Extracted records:
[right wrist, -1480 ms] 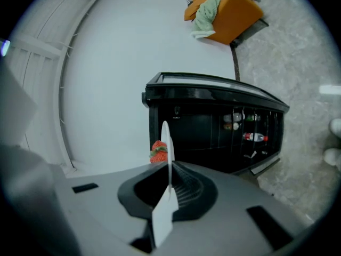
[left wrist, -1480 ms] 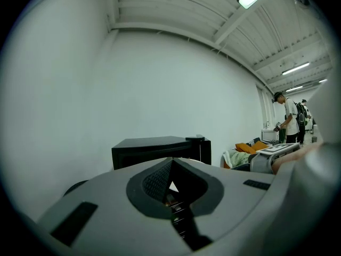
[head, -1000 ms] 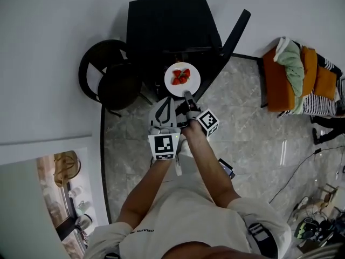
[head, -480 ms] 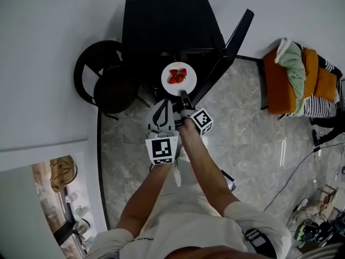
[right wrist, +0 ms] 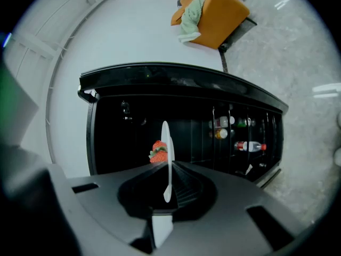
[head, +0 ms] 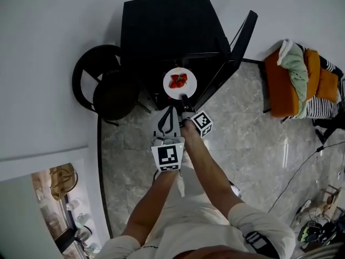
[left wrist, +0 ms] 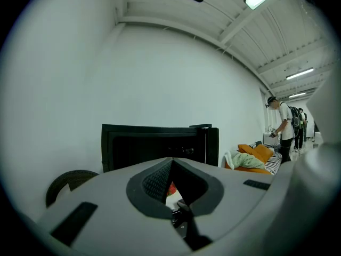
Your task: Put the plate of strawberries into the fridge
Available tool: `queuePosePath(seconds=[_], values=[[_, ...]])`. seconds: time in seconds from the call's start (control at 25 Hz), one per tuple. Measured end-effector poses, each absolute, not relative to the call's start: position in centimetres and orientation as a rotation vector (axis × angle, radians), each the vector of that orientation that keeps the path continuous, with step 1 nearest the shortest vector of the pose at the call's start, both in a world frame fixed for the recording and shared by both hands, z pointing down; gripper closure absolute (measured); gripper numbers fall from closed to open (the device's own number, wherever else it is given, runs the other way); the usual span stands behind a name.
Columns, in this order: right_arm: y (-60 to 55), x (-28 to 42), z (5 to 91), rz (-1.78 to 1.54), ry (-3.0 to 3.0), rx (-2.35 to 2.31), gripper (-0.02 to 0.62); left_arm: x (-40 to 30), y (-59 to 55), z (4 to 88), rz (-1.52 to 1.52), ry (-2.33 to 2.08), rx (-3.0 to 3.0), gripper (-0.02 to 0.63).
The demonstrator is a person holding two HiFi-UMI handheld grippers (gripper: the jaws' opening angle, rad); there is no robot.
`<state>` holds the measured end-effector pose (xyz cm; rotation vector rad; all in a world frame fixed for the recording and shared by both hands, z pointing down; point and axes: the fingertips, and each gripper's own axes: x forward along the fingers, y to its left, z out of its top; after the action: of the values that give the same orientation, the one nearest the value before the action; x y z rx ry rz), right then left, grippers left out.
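White plate (head: 173,90), centre frame, rim-pinched by right gripper (head: 185,97); left gripper (head: 171,111) clenched, empty; tilting could spill strawberries (head: 178,80) short of fridge (head: 167,26).

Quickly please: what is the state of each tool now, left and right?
Left tool: closed, holding nothing.
Right tool: closed on the rim of the plate of strawberries.

One plate (head: 179,82), one fridge (head: 167,26), two grippers (head: 170,110) (head: 185,97).
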<state>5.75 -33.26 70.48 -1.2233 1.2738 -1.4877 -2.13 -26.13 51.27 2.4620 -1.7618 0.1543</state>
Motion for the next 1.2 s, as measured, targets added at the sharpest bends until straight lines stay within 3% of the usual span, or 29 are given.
queuePosePath(seconds=[1.2], values=[[-37.2,5.9,81.8,-1.560,1.220,-1.336,0.574,-1.3,-27.5,55.9,0.169,-1.730,2.476,0.604]])
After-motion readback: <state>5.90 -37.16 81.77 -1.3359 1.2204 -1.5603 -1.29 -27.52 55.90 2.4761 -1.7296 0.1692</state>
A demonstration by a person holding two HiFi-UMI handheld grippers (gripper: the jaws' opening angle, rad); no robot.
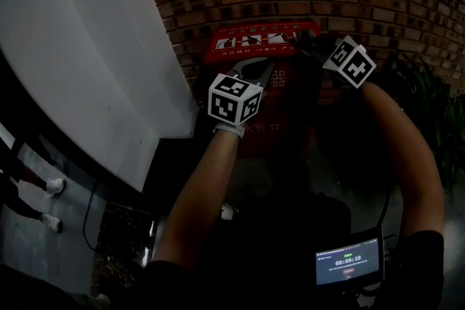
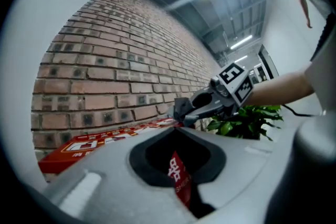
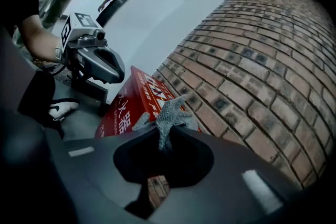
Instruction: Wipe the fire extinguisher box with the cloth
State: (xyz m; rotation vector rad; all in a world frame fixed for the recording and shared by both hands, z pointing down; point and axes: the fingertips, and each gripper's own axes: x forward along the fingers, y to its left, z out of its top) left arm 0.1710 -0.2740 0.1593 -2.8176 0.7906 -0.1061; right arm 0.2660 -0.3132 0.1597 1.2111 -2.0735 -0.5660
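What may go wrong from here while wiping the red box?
The right gripper pinches only a small part of the cloth, so rubbing the fire extinguisher box may pull it free. The brick wall stands right behind the box; the jaws may scrape it. The shut left gripper hovers near and may be bumped.

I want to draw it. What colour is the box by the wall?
The fire extinguisher box is red with white writing, clearest in the right gripper view.
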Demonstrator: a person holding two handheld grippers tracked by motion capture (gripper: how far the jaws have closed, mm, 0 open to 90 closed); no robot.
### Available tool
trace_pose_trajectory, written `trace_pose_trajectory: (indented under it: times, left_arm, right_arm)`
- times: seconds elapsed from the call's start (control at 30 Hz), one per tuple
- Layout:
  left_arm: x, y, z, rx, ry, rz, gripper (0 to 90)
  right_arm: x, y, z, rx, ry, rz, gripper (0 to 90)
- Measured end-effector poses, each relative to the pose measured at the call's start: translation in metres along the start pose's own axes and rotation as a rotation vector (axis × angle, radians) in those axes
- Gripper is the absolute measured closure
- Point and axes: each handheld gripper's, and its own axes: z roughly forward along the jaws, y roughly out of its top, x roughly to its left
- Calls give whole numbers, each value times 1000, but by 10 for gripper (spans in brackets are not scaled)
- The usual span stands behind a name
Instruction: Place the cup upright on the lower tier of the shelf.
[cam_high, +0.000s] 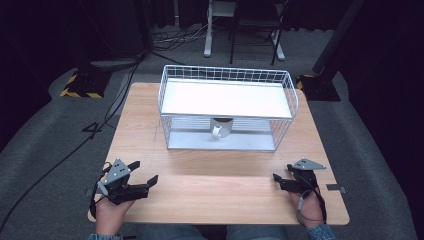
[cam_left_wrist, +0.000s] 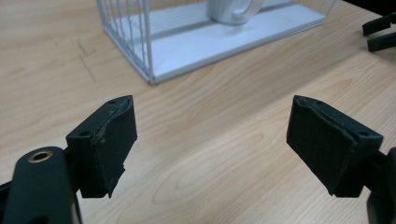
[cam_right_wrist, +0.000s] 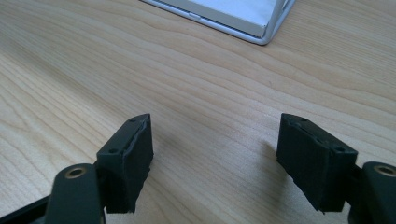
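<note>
Resting on the light wooden desk (cam_high: 200, 195), near its front edge, are the two hand-held black grippers. The left gripper (cam_high: 142, 172) sits at the front left corner in the person's left hand (cam_high: 111, 212); its fingers (cam_left_wrist: 109, 140) are spread wide, hold nothing, and point toward the desk's middle. The right gripper (cam_high: 280, 177) sits at the front right in the person's right hand (cam_high: 311, 210); its fingers (cam_right_wrist: 128, 158) are likewise spread wide and empty, with bare wood grain between them.

Toward the rear of the desk stands a white two-tier wire rack (cam_high: 227, 107) with its long axis running left to right, parallel to the desk's front edge. Its upper tier is a flat white panel bounded by a wire-grid rim; its lower tier is a white tray, open toward the person.

On the lower tier, near its centre, sits a white mug (cam_high: 220, 129). Its handle (cam_high: 216, 133) faces the person. The left gripper view shows the mug's base and handle loop (cam_left_wrist: 243, 11) on the lower tray, well apart from that gripper's fingers.
</note>
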Motion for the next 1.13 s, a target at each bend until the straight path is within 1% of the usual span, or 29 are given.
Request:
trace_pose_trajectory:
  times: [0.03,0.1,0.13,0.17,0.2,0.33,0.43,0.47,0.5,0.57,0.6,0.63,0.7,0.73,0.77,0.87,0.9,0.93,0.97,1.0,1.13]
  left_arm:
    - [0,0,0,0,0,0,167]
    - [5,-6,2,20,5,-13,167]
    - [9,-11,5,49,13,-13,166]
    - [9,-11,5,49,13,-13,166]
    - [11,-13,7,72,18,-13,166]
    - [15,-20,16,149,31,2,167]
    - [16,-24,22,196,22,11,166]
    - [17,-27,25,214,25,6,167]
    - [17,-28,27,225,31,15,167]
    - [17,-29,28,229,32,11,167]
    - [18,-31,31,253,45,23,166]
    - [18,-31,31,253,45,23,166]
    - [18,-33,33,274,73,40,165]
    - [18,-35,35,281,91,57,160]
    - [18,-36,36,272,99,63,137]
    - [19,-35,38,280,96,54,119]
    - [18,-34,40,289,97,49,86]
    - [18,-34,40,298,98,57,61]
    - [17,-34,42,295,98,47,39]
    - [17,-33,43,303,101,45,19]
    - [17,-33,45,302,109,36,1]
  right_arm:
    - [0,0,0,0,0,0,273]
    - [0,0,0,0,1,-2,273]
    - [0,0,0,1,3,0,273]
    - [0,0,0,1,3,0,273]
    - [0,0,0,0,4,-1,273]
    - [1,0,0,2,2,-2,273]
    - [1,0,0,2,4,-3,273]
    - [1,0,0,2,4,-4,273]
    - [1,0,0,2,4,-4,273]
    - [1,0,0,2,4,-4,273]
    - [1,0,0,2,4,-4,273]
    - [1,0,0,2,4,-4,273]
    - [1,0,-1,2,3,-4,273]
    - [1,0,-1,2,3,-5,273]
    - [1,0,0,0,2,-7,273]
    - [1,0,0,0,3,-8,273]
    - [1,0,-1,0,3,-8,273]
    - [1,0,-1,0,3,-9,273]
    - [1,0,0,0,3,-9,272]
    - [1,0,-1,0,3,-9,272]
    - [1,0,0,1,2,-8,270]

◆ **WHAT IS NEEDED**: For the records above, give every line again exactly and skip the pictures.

◆ **REPLY**:
[right wrist, -1480 ms] 
[left wrist, -1480 ms] 
[head, -1000 ms] 
[head, -480 ms] 
[right wrist, +0 ms] 
[head, +0 ms] 
[left wrist, +0 ms] 
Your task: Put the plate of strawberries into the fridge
Available tool: `queuePosePath(seconds=[_], values=[[_, ...]])`. seconds: time in seconds from the call's start (control at 25 Hz), one per tuple. Measured end-effector poses, each absolute, not relative to the call's start: position in centimetres and orientation as a rotation vector (axis × angle, radians), each the vector of that orientation that keeps the path continuous, with step 1 nearest the shortest vector of the pose at the call's start, both in a world frame fixed for the recording and shared by both hands, z pointing down; gripper closure absolute (measured); gripper numbers fall from closed to open (the device's own number, wherever else it is given, runs the other way); the usual span stands behind a name.
Columns, in this order: right_arm: y (-60 to 55), x (-28 to 42), z (5 to 91), rz (-1.78 to 1.54), ry (-3.0 to 3.0), rx (-2.35 to 2.31), gripper (-0.02 to 0.62); left_arm: x (-40 to 30), y (-59 to 55), z (4 to 88), rz (-1.52 to 1.52), ry (-2.33 to 2.08), rx (-3.0 to 3.0), gripper (-0.02 to 0.63).
The demonstrator is a person holding two HiFi-UMI handheld grippers (gripper: the jaws' opening angle, rad); there is no robot.
`<state>` holds the measured end-effector pose (xyz cm; rotation vector rad; all in a world frame fixed for the recording and shared by both hands, z pointing down; point and axes: the fingertips, and each gripper's own axes: x forward along the fingers, y to its left, z out of its top; after the action: of the values that give the same orientation, the one nearest the value before the action; x y z rx ry rz), right then left, grippers left out.
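White plate (head: 173,90), centre frame, rim-pinched by right gripper (head: 185,97); left gripper (head: 171,111) clenched, empty; tilting could spill strawberries (head: 178,80) short of fridge (head: 167,26).

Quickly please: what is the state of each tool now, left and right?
Left tool: closed, holding nothing.
Right tool: closed on the rim of the plate of strawberries.

One plate (head: 179,82), one fridge (head: 167,26), two grippers (head: 170,110) (head: 185,97).
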<state>5.75 -33.26 70.48 -1.2233 1.2738 -1.4877 -2.13 -26.13 51.27 2.4620 -1.7618 0.1543</state>
Motion for the next 1.2 s, as measured, targets added at the sharpest bends until straight lines stay within 3% of the usual span, or 29 are given.
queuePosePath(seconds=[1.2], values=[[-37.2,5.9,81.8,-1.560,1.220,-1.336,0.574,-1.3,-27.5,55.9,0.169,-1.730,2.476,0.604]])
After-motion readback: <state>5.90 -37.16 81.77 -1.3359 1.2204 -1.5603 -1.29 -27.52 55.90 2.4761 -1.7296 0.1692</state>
A demonstration by a person holding two HiFi-UMI handheld grippers (gripper: the jaws' opening angle, rad); no robot.
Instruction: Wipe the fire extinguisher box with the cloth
State: (xyz m; rotation vector rad; all in a world frame fixed for the recording and shared by both hands, z pointing down; point and axes: the fingertips, and each gripper's own axes: x forward along the fingers, y to its left, z out of its top) left arm 0.1710 -0.2740 0.1593 -2.8176 0.7906 -0.1061; right arm 0.2660 -0.3132 0.1597 1.2111 -2.0735 -0.5660
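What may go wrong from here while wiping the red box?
The right gripper pinches only a small part of the cloth, so rubbing the fire extinguisher box may pull it free. The brick wall stands right behind the box; the jaws may scrape it. The shut left gripper hovers near and may be bumped.

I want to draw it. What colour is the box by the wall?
The fire extinguisher box is red with white writing, clearest in the right gripper view.
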Demonstrator: a person holding two handheld grippers tracked by motion capture (gripper: how far the jaws have closed, mm, 0 open to 90 closed); no robot.
### Available tool
trace_pose_trajectory, written `trace_pose_trajectory: (indented under it: times, left_arm, right_arm)`
- times: seconds elapsed from the call's start (control at 30 Hz), one per tuple
- Layout:
  left_arm: x, y, z, rx, ry, rz, gripper (0 to 90)
  right_arm: x, y, z, rx, ry, rz, gripper (0 to 90)
- Measured end-effector poses, each relative to the pose measured at the call's start: translation in metres along the start pose's own axes and rotation as a rotation vector (axis × angle, radians) in those axes
- Gripper is the absolute measured closure
- Point and axes: each handheld gripper's, and its own axes: z roughly forward along the jaws, y roughly out of its top, x roughly to its left
- Calls give whole numbers, each value times 1000, but by 10 for gripper (spans in brackets are not scaled)
- The usual span stands behind a name
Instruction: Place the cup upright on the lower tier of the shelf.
[cam_high, +0.000s] 
[cam_left_wrist, +0.000s] 
[cam_right_wrist, +0.000s] 
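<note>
Resting on the light wooden desk (cam_high: 200, 195), near its front edge, are the two hand-held black grippers. The left gripper (cam_high: 142, 172) sits at the front left corner in the person's left hand (cam_high: 111, 212); its fingers (cam_left_wrist: 109, 140) are spread wide, hold nothing, and point toward the desk's middle. The right gripper (cam_high: 280, 177) sits at the front right in the person's right hand (cam_high: 311, 210); its fingers (cam_right_wrist: 128, 158) are likewise spread wide and empty, with bare wood grain between them.

Toward the rear of the desk stands a white two-tier wire rack (cam_high: 227, 107) with its long axis running left to right, parallel to the desk's front edge. Its upper tier is a flat white panel bounded by a wire-grid rim; its lower tier is a white tray, open toward the person.

On the lower tier, near its centre, sits a white mug (cam_high: 220, 129). Its handle (cam_high: 216, 133) faces the person. The left gripper view shows the mug's base and handle loop (cam_left_wrist: 243, 11) on the lower tray, well apart from that gripper's fingers.
</note>
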Motion for the next 1.13 s, a target at each bend until the straight path is within 1% of the usual span, or 29 are given.
Request:
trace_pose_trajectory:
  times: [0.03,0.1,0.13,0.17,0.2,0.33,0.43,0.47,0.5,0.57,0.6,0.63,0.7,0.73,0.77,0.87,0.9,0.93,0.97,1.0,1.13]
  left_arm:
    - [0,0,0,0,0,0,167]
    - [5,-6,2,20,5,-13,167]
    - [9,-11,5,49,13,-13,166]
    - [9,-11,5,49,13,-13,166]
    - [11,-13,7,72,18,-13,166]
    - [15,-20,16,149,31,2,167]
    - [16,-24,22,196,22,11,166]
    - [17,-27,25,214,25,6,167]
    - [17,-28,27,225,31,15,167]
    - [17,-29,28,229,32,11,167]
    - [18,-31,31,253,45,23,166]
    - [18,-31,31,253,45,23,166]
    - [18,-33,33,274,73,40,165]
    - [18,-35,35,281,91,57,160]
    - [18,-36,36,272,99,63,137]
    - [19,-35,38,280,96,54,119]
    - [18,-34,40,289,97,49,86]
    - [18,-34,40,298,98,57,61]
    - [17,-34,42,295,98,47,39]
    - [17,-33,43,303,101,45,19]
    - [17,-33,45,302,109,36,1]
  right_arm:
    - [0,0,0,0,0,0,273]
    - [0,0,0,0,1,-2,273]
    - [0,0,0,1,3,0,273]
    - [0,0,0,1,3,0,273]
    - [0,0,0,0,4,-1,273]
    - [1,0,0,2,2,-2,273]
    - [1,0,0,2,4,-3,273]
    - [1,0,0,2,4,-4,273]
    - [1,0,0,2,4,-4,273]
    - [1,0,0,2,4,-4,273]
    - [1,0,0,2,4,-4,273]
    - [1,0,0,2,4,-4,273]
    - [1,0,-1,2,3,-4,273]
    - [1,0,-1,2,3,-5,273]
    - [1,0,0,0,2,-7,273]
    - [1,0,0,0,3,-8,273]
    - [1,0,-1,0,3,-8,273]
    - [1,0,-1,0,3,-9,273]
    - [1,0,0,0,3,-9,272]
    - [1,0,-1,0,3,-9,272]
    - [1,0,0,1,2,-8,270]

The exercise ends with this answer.